**INSTRUCTIONS FOR THE TASK:**
Provide only the number of lines below that contain the word "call".

**COLLECTED DATA:**
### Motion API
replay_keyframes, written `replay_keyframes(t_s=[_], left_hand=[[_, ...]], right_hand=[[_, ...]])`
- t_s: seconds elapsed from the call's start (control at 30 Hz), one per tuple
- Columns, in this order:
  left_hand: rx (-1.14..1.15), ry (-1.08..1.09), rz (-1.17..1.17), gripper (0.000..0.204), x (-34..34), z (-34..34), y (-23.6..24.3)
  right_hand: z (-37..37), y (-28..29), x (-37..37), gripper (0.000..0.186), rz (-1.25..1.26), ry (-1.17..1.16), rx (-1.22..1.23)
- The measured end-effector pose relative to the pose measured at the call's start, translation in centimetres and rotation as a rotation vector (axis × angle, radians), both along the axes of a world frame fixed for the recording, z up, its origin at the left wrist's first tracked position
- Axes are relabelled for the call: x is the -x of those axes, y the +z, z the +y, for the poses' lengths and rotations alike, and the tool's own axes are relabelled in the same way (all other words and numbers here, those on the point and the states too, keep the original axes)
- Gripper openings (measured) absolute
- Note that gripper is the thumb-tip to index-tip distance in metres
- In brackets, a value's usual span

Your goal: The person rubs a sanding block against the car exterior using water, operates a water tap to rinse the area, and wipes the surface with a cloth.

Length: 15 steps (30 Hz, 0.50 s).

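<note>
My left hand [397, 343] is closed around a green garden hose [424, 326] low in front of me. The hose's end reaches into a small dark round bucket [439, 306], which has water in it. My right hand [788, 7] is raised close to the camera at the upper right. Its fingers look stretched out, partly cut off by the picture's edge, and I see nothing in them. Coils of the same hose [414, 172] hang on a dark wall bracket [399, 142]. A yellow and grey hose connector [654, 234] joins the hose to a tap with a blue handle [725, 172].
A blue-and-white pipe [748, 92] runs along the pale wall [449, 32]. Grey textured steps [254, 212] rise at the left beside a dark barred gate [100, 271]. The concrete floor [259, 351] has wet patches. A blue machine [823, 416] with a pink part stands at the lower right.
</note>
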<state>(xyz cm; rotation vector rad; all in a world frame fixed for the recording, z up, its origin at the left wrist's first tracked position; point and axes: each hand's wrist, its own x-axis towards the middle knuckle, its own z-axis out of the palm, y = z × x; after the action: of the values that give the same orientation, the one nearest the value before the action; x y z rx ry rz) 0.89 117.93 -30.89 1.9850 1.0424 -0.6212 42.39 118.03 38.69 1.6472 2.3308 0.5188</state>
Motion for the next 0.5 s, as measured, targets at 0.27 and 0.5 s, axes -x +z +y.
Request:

**YOUR SOLUTION:**
3